L’élu se voyait reprocher d’avoir pris part, au sein de l’assemblée départementale et de ses instances, à une décision relative à un terrain préempté puis cédé à une structure intercommunale, opération présentée comme permettant l’extension d’une installation de traitement des déchets exploitée par une société liée à son entourage familial, dans un contexte de marchés publics de gestion des déchets attribués à cette société. 
Sur le volet civil, une association anticorruption (partie civile) avait obtenu en appel des condamnations à dommages‑intérêts et au titre des frais irrépétibles contre certains condamnés. 
Par un arrêt du 13 mars 2024, la Cour de cassation a annulé l’arrêt d’appel en ce qu’il faisait partiellement droit aux demandes indemnitaires de l’association. 

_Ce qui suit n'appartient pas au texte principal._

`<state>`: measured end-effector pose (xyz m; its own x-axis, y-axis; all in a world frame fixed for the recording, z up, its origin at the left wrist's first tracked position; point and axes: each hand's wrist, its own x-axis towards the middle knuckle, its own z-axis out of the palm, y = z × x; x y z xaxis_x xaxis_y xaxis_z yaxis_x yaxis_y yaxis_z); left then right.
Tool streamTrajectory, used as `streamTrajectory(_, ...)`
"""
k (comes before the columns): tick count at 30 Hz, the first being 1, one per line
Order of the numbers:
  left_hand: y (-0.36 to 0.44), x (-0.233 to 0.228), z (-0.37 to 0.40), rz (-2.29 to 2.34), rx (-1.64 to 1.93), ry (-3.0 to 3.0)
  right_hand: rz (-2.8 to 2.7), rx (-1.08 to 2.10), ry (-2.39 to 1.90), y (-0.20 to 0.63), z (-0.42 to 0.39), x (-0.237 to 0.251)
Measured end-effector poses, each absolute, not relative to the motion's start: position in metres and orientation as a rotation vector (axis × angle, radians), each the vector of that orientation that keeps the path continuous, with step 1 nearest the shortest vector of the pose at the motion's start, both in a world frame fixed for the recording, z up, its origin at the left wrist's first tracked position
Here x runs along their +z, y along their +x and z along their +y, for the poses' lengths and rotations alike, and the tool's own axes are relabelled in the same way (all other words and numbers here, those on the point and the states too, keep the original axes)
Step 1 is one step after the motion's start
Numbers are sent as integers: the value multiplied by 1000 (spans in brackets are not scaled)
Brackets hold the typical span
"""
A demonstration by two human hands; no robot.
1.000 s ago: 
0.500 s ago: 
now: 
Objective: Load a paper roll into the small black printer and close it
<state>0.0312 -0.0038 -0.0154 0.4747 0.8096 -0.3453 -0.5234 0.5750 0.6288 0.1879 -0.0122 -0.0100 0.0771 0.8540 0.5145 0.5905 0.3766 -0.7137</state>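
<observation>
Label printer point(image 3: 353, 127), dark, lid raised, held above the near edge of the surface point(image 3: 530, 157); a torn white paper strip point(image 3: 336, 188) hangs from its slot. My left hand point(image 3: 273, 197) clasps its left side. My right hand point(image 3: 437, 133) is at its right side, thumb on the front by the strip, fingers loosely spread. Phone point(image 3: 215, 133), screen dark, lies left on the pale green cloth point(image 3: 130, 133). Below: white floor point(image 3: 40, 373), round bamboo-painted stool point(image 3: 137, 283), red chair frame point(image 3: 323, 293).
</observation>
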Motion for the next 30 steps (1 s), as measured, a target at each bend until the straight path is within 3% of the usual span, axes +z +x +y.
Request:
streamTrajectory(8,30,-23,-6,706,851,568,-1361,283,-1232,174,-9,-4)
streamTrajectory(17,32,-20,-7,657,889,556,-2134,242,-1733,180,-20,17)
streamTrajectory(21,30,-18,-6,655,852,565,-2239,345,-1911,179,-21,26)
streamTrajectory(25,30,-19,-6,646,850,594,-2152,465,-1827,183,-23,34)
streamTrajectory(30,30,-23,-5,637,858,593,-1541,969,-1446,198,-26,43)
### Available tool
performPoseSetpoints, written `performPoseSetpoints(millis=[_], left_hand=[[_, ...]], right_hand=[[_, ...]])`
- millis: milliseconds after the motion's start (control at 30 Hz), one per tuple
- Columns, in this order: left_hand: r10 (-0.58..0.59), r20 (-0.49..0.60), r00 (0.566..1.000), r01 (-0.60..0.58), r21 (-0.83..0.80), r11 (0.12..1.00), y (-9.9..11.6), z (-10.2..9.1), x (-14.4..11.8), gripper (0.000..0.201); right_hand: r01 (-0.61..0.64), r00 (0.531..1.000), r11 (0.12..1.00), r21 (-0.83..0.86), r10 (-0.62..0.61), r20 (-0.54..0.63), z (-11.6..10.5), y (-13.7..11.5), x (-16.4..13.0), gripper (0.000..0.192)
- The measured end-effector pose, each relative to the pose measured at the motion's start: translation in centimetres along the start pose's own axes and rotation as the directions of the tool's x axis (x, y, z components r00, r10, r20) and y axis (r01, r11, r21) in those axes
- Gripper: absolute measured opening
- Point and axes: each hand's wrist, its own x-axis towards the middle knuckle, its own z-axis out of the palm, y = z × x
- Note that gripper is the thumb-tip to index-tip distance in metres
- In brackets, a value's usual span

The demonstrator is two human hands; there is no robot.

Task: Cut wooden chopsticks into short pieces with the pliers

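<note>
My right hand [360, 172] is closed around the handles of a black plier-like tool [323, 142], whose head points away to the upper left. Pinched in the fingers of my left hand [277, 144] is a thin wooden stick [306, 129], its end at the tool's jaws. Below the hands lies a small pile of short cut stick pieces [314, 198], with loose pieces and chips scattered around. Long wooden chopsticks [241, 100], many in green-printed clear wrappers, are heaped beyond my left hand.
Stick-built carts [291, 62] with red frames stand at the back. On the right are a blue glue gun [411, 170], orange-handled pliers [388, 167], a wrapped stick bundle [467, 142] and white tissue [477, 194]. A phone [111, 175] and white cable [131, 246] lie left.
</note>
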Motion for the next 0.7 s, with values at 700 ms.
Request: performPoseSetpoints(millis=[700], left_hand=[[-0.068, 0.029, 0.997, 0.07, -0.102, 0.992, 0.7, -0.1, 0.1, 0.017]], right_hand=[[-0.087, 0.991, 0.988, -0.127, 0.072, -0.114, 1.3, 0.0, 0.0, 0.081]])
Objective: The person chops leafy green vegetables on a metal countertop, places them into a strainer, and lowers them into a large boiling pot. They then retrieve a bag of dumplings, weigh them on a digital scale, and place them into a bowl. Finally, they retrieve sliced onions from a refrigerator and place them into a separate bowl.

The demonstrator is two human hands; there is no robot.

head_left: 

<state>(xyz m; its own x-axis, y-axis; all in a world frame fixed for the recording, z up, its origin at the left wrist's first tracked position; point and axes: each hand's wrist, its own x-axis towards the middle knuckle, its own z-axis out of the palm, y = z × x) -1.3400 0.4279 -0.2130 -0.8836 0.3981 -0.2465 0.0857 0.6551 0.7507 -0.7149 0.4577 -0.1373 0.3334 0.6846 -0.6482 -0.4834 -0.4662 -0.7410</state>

L’association a formé opposition à cet arrêt, en faisant valoir notamment que les moyens ayant conduit à l’annulation auraient été irrecevables et que sa qualité pour agir devait s’apprécier à la date de sa constitution de partie civile, alors qu’elle disposait encore de son agrément. 
La Cour de cassation déclare l’opposition recevable, relevant que les pourvois et mémoires n’avaient pas été notifiés à l’association comme l’exige le code de procédure pénale. Mais elle la rejette au fond : 
 la qualité pour agir de la partie civile s’apprécie au jour de l’acte concerné, et à la date où l’association a sollicité la réparation de son préjudice devant la cour d’appel, elle ne bénéficiait plus de l’agrément requis pour agir sur le fondement de l’article 2‑23 du code de procédure pénale. [En conséquence, l’association est déboutée de son opposition, ce qui confirme l’annulation des condamnations civiles prononcées à son profit, sans remettre en cause les condamnations pénales prononcées par ailleurs dans ce dossier.